India’s PDS Limited reports 18% GMV growth & strong Q2 performance



PDS Limited, India’s leading supply chain solutions provider to global brands and retailers across product development, sourcing, manufacturing, and brand management, reported an 18 per cent sequential surge in gross merchandise value (GMV) to ₹5,467 crore (~$619.2 million) in the second quarter (Q2) of fiscal 2026 (FY26) ended September 30, 2025, from ₹4,634 crore (~$524.7 million) in Q1 FY26. This brought the H1 FY26 GMV to ₹10,101 crore, reflecting an increase of 8 per cent year-over-year (YoY).

The revenue from operations grew 14 per cent sequentially to ₹3,419 crore, while gross profit improved 17 per cent to ₹680 crore. EBITDA more than doubled to ₹103 crore in Q2 FY26, reflecting enhanced operational efficiency. Profit after tax (PAT) jumped 142 per cent quarter-over-quarter (QoQ) to ₹48 crore. On a half-yearly basis, EBITDA and PAT declined 31 per cent and 41 per cent YoY respectively, primarily due to higher input costs and strategic restructuring, PDS Limited said in a press release.

India’s PDS Limited has reported an 18 per cent rise in GMV to ₹5,467 crore (~$619.2 million) in Q2 FY26, with revenue up 14 per cent and PAT surging 142 per cent to ₹48 crore.
The order book reached ₹5,308 crore (~$601.1 million), up 15 per cent YoY.
Improved working capital efficiency generated ₹593 crore in cash flow, and the board declared an interim dividend of ₹1.65 per share.

“Our results demonstrate that sustainable growth is achieved through focus, efficiency, and disciplined execution. Our growth journey is centered on strengthening and expanding the potential of our existing businesses and partnerships, with no new investments at this stage. By sharpening our focus on execution, leveraging synergies, and fostering collaboration across our global network, we are building a stronger, more efficient, and purpose-driven PDS—one that grows sustainably and responsibly while upholding the highest standards of governance,” said Pallak Seth, executive vice chairman at PDS Limited.

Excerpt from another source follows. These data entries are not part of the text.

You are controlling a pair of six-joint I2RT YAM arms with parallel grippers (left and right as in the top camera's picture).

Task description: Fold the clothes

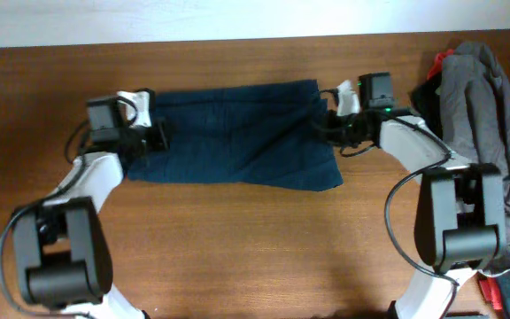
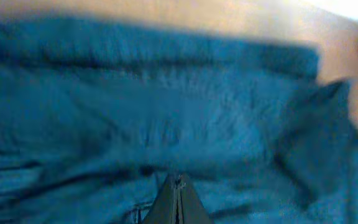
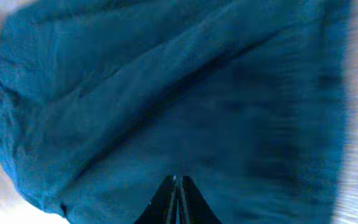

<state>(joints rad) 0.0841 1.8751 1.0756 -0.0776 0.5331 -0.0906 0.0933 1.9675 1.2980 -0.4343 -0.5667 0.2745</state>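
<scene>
Across the far half of the wooden table [image 1: 237, 257], toward the middle, the shorts [image 1: 237, 133] are spread out as a broad dark blue band running left to right. Its far edge is fairly straight, while its near edge sags toward the right corner. No separate legs can be made out from overhead. This suggests that the cloth may already be doubled over once along its length, though that cannot be told for certain. Wrinkles and a loose flap are seen in the left wrist view, so the cloth is not yet smooth.

At the right end of the table a pile of other clothes [image 1: 490, 97] in grey, red and black is heaped, apart from the shorts and untouched.

At the left end of the shorts the left gripper [image 1: 151, 124] is set, and its jaws are seen pressed together at the cloth [image 2: 178, 186]. At the right end the right gripper [image 1: 328, 117] is placed likewise, jaws together over the fabric [image 3: 178, 186]. Both are judged to be pinched on the edges of the shorts, as thin cloth would allow.

The task is judged to be at an early or middle stage. The garment is laid out and gripped at both ends. At least one fold is left to be made, most likely bringing one end over the other, followed by flattening into a compact stack.
</scene>
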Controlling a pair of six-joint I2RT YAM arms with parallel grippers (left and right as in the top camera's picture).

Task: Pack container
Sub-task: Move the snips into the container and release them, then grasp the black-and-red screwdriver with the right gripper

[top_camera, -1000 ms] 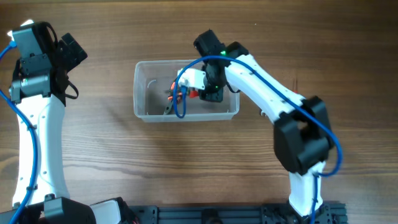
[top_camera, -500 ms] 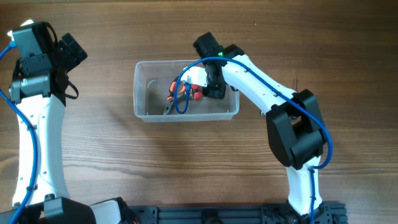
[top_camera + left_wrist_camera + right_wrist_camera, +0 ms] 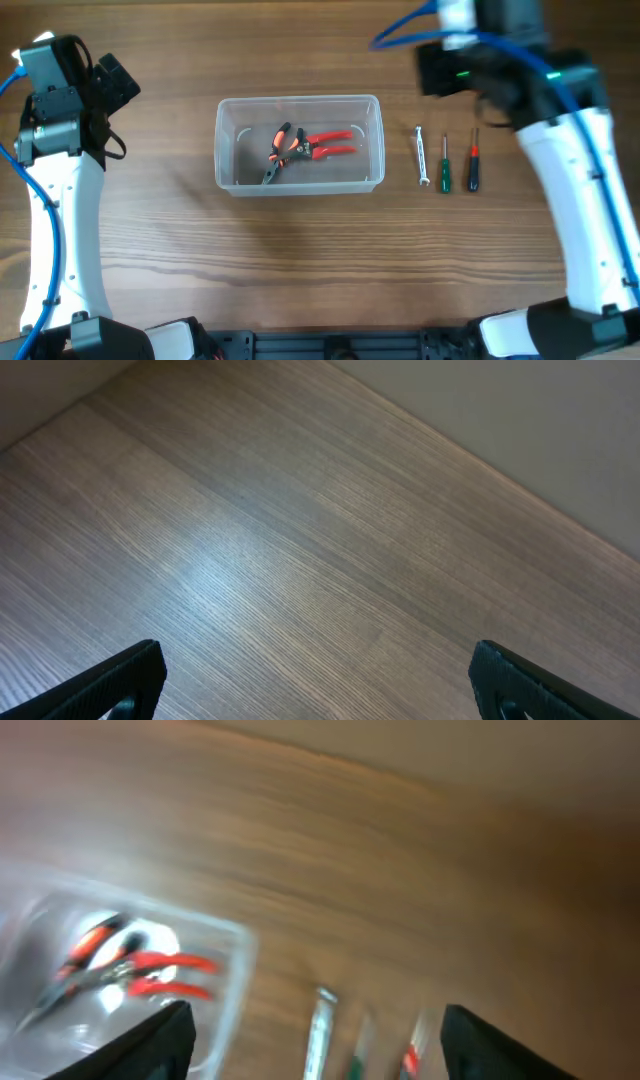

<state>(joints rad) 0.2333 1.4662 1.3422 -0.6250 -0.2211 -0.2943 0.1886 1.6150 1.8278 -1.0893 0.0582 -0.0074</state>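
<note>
The clear plastic container [image 3: 232, 165] sits mid-table. Inside it lie red-handled pliers [image 3: 328, 145] and a darker pair with orange grips [image 3: 277, 152]. To its right, on the wood, lie a silver wrench [image 3: 422, 156], a green-handled screwdriver [image 3: 445, 170] and a red-and-black screwdriver [image 3: 473, 160]. My right gripper [image 3: 320, 1040] is open and empty, raised and blurred above the wrench [image 3: 320, 1020], with the container [image 3: 238, 970] at lower left. My left gripper [image 3: 320, 680] is open over bare wood, far left of the container.
The left arm [image 3: 60, 200] runs along the table's left side. The right arm [image 3: 580, 180] fills the right side. The table's back edge and a pale wall [image 3: 540, 420] show in the left wrist view.
My right gripper opened and let go of the red-handled pliers, which now lie in the container. The right arm then swung up and to the right. The left arm has not moved.
</note>
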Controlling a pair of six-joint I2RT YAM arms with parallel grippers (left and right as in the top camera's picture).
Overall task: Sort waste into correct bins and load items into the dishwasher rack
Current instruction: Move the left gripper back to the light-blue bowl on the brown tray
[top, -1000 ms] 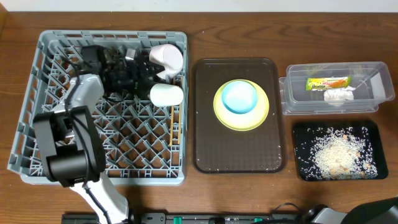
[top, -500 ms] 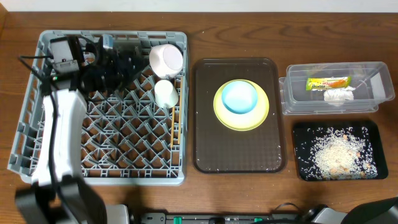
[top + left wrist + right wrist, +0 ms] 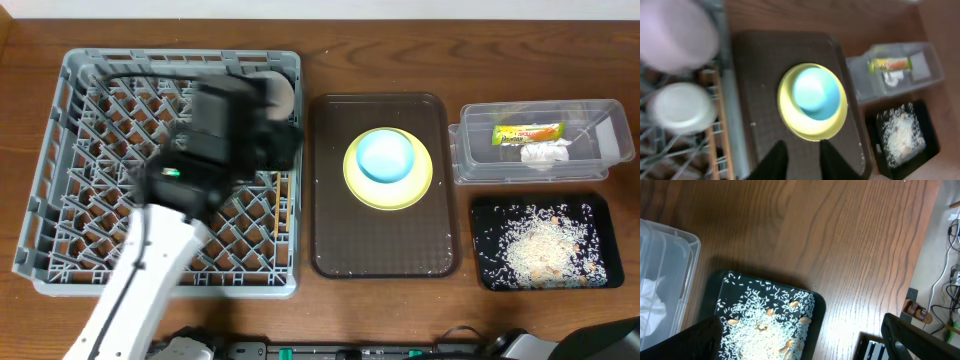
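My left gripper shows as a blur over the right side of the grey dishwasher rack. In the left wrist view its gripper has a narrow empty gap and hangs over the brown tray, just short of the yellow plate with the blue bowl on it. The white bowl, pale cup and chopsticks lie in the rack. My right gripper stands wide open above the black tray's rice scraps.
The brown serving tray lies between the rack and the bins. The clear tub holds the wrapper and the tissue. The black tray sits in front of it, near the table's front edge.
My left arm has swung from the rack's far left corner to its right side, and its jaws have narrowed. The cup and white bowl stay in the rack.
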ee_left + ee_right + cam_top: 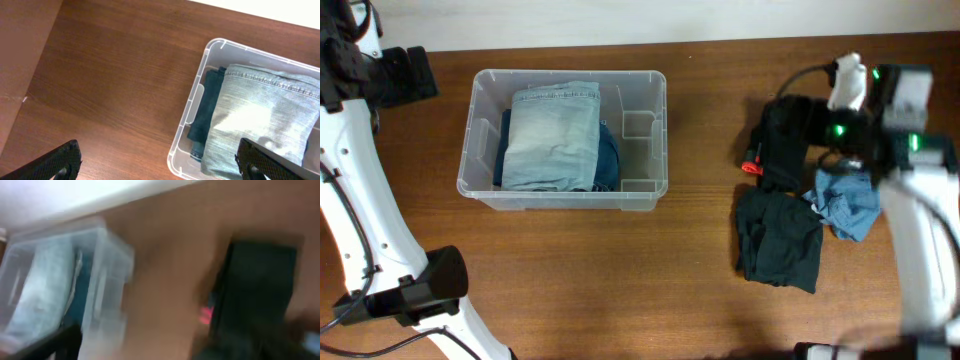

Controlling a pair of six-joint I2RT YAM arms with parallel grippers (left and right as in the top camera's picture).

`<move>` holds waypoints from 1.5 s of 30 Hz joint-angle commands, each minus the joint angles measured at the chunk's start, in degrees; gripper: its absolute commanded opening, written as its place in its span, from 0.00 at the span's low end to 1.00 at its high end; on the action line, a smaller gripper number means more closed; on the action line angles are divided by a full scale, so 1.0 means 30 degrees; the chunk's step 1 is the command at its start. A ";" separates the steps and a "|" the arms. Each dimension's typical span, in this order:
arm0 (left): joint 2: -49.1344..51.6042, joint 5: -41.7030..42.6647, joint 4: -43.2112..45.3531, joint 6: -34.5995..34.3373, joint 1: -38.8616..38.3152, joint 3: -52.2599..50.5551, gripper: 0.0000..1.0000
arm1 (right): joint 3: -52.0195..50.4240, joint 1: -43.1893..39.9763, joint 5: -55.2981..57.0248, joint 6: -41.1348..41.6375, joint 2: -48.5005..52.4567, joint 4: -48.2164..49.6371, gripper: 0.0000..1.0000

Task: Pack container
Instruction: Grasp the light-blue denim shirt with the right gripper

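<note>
Right pincer [185,347]: looks apart and empty; one finger [67,340] sits far out at lower left, the other is lost in blur.
Left pincer [165,167]: wide apart, empty, over bare worktop [620,270].
Container [570,74]: on worktop, left of centre; long axis runs 9-to-3 in overhead view.
Contents: folded jeans [553,135] over darker garment [608,160]; 3 o'clock end free.
Loose items: black clothes [778,245] and blue cloth [848,205], at container's 3 o'clock, well apart from it.
Key relation: container lies at 9 o'clock from right pincer; left pincer at container's 10 o'clock.
Nearer arm: right to clothes, left to container.
Next, likely: right picks a garment and carries it toward 9.
</note>
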 commanded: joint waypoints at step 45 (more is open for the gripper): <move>-0.0437 -0.0095 0.0007 -0.0189 0.0015 0.0299 1.00 | -0.3679 -1.1402 -0.4685 -0.1399 0.6936 0.0255 0.15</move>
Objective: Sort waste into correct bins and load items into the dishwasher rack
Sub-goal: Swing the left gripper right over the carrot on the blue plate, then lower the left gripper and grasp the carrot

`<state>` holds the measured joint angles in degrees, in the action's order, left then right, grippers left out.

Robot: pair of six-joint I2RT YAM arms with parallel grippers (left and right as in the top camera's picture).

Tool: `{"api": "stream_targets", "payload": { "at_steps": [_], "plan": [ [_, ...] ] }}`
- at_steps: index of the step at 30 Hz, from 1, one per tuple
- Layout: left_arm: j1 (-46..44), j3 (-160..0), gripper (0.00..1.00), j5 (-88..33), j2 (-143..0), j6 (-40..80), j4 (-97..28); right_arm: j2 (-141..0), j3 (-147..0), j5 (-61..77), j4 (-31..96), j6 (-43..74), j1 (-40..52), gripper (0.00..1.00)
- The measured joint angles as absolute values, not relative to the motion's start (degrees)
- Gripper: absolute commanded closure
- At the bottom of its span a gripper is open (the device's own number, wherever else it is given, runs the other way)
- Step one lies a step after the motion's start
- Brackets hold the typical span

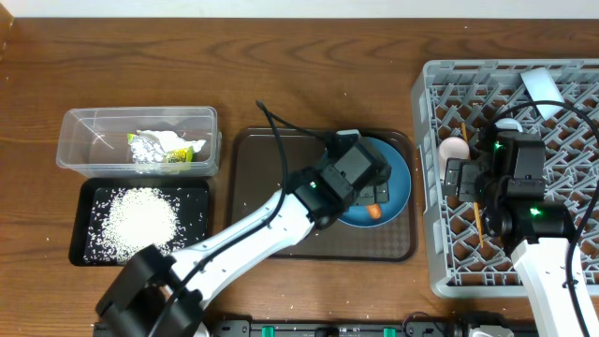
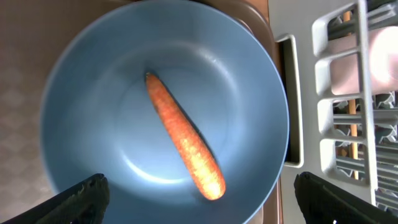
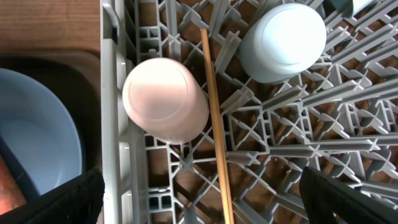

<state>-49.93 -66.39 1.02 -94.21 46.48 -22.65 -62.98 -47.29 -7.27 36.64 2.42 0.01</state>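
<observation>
Left claw (image 2: 199, 193) hangs spread wide over the carrot (image 2: 183, 144) on the plate (image 2: 81, 81). Best to straddle its middle crosswise, descend, then close gently. Right claw (image 3: 202, 199) gapes too, over the rack (image 3: 111, 93).

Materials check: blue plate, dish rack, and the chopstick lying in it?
Blue plate: smooth, even colour, soft sheen; likely plastic or melamine, possibly glazed ceramic. Rack: grey moulded plastic, matte, with lattice ribs. Chopstick: brown, matte, thin; looks wooden.

Brown wooden table (image 1: 281, 75), grain running left to right, evenly and softly lit. Beyond its far edge, pale strip (image 1: 299, 6), wall or floor unclear.
</observation>
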Motion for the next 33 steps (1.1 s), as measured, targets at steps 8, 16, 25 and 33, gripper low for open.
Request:
{"api": "stream_targets", "payload": {
  "at_steps": [8, 16, 25, 33],
  "plan": [
    [-49.7, -66.4, 0.13, -3.5, -95.3, 46.5, -22.2, -63.0, -47.3, -7.2, 36.6, 2.4, 0.0, 0.01],
    [-51.2, -66.4, 0.24, -2.8, -95.3, 46.5, -22.0, -63.0, -47.3, -7.2, 36.6, 2.4, 0.0, 0.01],
    [-53.2, -66.4, 0.25, 1.8, -100.1, 48.6, -19.2, -63.0, -47.3, -7.2, 36.6, 2.4, 0.0, 0.01],
    [-53.2, -66.4, 0.25, 3.5, -105.0, 52.5, -16.1, -63.0, -47.3, -7.2, 36.6, 2.4, 0.0, 0.01]
  ]
}}
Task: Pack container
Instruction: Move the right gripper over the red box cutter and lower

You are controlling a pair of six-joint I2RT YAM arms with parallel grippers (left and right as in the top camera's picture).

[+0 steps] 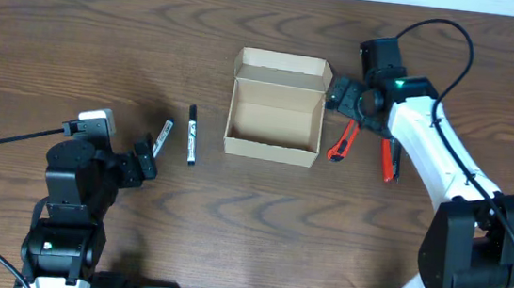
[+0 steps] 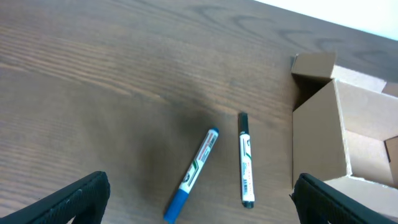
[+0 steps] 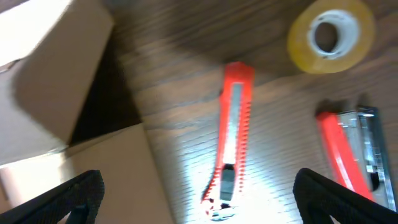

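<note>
Container [image 1: 274, 117] stands open and empty at the middle of the wooden desk [image 1: 79, 32], its hinged lid [image 1: 281, 66] folded back on the far side, apparently to leave the mouth clear for packing. It is a plain tan cardboard box, unmarked, with small side flaps. A blue marker [image 1: 161, 138] and a black marker [image 1: 192, 134] lie apart to its left, just ahead of the left end effector [image 1: 149, 157], whose jaws are released and hold nothing. To its right, an orange utility knife [image 1: 342, 141], a red-handled tool [image 1: 388, 159] and a tape roll [image 3: 329, 34] lie near the right end effector [image 1: 337, 95], likewise released. The goods seem split so each arm serves its own side.
</note>
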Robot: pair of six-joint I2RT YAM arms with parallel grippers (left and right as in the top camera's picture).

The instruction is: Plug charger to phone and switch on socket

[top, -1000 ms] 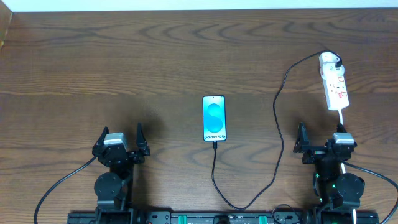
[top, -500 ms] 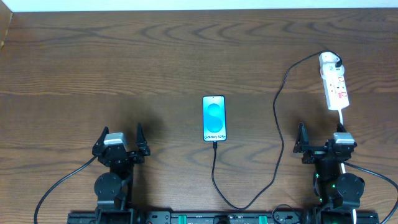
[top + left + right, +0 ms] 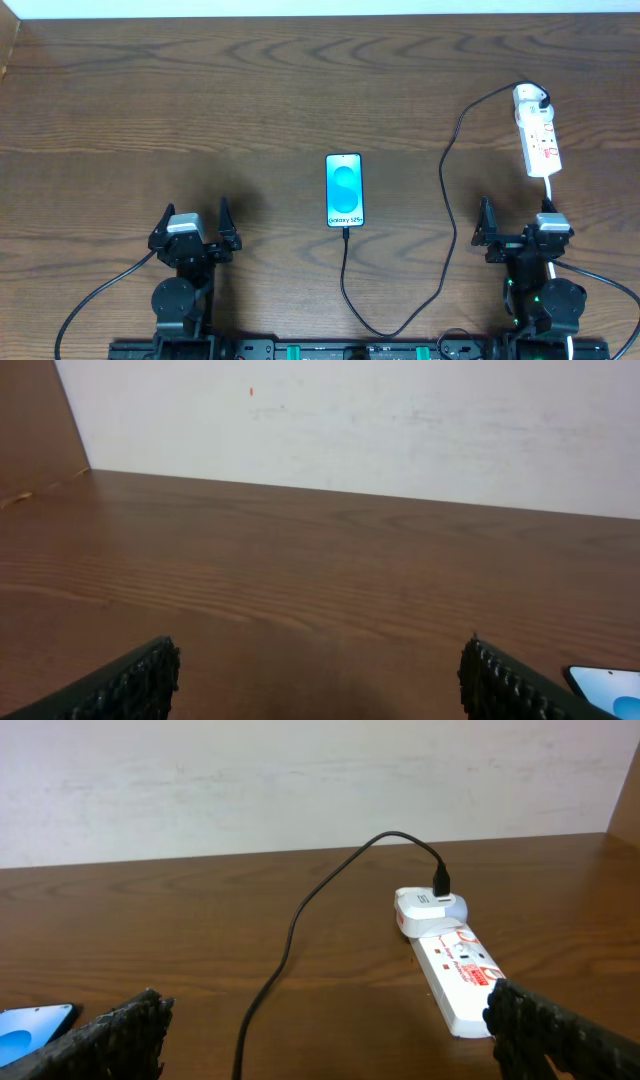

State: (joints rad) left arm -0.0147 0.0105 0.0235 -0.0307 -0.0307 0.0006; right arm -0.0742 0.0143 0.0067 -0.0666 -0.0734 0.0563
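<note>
Both arms sit folded low at the near side, well apart from each other. The left end effector [image 3: 193, 213] points forward with its fingers spread wide and nothing between them. The right end effector [image 3: 517, 212] gapes just as wide and is just as empty.

The place looked like a robotics lab bench rather than a home. A wood-grain table [image 3: 200, 90] stood against a plain white wall [image 3: 400, 420]. The left arm [image 3: 178, 298] and the right arm [image 3: 548, 300], both small and black, sat on a mounting rail [image 3: 330, 350] along its near edge, trailing black cables [image 3: 100, 290].
</note>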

“We continue towards our commitment of building a resilient, cost-efficient PDS. Our focus remains on driving operational excellence across our core business verticals, which is starting to show in our results, with optimized working capital and reduced net debt levels. By focusing on high-impact areas and streamlining underperforming verticals, we are enabling responsible growth and building a future-ready organization scaling towards enhancing profitability,” said Sanjay Jain, group CEO.

As of early October 2025, PDS Limited’s order book stood at ₹5,308 crore (~$601.1 million), marking a 15 per cent YoY increase and reflecting sustained business momentum despite global macroeconomic headwinds. The company achieved notable improvement in working capital efficiency, reducing net working capital days from 17 in March 2025 to 6 in September 2025, generating ₹593 crore in cash flow from operations. The board also approved an interim dividend of ₹1.65 per share, consistent with the previous year, added the release.